What to produce:
Count the lines of the data below that include the string "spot", and provide nothing but the result.

START Record set

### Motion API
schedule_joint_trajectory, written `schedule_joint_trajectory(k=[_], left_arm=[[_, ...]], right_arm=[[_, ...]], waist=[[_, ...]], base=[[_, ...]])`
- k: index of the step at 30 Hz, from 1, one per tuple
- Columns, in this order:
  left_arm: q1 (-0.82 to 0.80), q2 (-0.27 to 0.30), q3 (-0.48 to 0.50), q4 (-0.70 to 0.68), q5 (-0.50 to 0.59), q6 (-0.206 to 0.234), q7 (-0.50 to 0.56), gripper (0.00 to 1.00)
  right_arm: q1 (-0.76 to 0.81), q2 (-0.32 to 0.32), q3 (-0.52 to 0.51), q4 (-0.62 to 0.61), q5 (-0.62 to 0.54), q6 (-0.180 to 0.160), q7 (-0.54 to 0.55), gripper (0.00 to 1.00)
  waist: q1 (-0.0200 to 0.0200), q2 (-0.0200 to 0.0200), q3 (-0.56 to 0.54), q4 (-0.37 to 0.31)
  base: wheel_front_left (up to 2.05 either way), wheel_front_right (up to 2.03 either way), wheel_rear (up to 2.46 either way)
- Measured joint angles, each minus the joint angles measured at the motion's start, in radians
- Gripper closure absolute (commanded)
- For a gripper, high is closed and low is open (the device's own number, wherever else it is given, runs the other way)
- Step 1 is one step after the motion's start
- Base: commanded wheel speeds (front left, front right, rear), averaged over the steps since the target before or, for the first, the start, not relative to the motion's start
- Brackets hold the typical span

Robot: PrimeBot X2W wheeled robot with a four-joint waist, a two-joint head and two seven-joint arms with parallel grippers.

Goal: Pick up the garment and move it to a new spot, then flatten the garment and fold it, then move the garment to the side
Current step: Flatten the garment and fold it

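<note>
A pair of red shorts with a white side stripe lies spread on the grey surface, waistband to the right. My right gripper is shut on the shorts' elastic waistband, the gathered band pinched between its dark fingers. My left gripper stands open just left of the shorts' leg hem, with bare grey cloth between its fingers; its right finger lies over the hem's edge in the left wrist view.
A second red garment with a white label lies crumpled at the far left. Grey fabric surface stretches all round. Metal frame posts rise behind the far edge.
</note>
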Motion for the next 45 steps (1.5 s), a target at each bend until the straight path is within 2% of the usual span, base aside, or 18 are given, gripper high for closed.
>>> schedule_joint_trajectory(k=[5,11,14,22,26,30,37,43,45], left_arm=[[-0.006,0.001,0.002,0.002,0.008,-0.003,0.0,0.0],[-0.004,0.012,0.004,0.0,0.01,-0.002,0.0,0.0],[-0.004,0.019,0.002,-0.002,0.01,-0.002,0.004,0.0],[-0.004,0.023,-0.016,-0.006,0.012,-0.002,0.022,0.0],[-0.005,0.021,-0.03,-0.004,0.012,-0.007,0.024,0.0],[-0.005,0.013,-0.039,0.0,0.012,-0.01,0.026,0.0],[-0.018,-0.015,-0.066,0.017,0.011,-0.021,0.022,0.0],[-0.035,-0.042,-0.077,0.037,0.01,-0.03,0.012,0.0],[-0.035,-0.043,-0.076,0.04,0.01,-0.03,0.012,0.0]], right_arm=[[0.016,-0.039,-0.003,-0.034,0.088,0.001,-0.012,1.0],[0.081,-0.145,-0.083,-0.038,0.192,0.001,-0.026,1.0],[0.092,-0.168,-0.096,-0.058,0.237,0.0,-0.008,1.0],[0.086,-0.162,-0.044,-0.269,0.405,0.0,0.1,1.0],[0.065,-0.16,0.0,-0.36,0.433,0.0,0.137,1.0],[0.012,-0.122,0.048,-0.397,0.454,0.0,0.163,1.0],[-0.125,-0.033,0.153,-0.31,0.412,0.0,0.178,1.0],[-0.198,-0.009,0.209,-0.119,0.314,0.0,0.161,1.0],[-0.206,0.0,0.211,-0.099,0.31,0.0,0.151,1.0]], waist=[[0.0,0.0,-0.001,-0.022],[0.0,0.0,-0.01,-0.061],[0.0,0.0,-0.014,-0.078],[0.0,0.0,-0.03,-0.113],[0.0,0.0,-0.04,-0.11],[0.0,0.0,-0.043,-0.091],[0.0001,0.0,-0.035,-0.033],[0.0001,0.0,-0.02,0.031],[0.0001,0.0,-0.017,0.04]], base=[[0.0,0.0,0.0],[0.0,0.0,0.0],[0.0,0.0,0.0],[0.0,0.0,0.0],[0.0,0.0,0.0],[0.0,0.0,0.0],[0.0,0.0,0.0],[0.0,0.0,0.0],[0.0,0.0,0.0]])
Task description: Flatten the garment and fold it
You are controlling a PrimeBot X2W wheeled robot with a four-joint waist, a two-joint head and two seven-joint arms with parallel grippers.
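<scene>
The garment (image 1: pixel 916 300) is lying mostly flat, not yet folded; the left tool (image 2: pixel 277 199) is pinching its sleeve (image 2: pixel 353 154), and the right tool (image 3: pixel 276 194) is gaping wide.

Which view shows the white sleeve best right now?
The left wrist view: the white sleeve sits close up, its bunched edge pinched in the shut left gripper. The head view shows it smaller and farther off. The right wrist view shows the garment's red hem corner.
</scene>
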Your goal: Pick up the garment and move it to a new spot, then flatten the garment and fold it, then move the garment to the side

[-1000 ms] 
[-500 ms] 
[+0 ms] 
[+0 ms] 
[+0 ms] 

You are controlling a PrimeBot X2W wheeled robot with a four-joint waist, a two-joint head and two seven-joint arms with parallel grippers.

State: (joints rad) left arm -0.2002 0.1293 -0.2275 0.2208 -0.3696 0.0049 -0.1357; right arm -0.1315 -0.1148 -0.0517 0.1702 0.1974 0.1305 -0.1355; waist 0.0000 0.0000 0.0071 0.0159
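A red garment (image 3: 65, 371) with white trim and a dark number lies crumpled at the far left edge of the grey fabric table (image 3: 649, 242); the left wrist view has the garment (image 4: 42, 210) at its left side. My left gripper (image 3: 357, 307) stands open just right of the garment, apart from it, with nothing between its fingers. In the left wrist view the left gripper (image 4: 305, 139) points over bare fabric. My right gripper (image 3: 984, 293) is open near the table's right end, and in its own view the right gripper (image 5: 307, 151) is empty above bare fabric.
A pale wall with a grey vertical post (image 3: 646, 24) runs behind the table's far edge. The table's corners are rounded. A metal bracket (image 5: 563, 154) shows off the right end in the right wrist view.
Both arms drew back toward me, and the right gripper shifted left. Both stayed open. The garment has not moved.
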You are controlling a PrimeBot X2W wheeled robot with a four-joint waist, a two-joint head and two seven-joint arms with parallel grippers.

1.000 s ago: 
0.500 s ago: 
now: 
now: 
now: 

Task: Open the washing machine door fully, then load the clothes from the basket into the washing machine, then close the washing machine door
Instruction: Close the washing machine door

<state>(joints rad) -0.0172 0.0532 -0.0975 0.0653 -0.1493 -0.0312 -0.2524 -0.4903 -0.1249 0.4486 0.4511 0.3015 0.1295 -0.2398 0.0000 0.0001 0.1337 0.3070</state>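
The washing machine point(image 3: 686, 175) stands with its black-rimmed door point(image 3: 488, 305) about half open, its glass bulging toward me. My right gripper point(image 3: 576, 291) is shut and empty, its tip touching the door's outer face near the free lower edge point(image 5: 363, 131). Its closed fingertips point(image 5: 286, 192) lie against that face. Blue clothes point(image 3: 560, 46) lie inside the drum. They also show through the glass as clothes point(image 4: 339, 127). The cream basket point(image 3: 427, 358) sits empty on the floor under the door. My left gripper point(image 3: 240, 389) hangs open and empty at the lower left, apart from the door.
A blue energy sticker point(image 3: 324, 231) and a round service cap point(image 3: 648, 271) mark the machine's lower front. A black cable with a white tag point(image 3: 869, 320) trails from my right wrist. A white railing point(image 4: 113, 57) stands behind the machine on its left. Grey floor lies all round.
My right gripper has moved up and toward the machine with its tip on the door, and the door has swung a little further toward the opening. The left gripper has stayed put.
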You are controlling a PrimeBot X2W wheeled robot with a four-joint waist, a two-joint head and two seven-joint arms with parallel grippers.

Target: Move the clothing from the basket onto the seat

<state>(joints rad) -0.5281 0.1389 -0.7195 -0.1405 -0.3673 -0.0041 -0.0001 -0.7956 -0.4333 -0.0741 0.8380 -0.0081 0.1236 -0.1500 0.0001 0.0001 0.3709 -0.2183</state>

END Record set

Solution to the problem:
2